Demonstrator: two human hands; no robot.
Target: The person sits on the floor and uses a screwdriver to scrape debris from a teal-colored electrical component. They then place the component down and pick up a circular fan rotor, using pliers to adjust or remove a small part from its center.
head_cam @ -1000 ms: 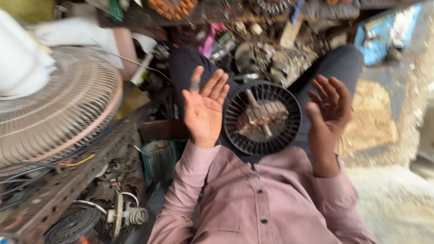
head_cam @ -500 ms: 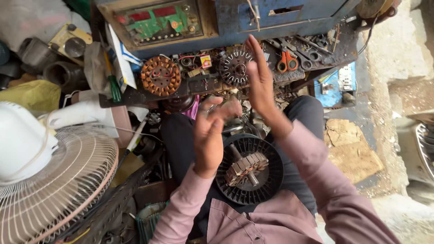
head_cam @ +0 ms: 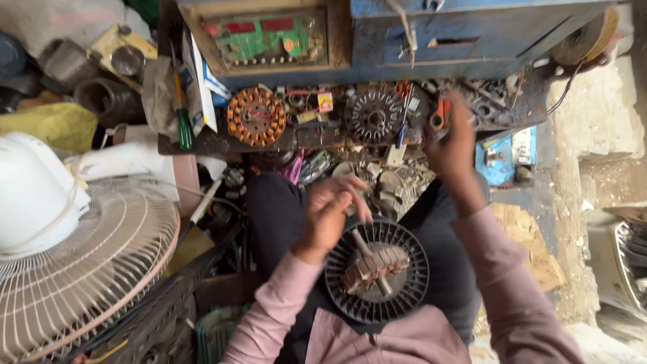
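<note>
1. Both hands were empty: the left hand hovered with loosely curled fingers just above the black round motor housing on the person's lap.
2. Reaching forward, the right hand stretched open over the cluttered bench (blurred), near orange-handled pliers.
3. A copper-wound stator and a dark toothed rotor lay on that bench.
4. A white fan stood at the left.
</note>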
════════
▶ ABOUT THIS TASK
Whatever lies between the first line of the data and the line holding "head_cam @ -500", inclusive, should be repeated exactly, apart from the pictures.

▶ RESULT OF THIS EXERCISE
Demonstrator: two human hands; no robot.
Target: The person sits on the floor and uses a screwdriver to scrape debris from a teal-colored electrical component. They then place the component down and pick up a circular fan rotor, using pliers to adjust or remove a small part from its center.
head_cam @ -1000 ms: 
head_cam @ -500 ms: 

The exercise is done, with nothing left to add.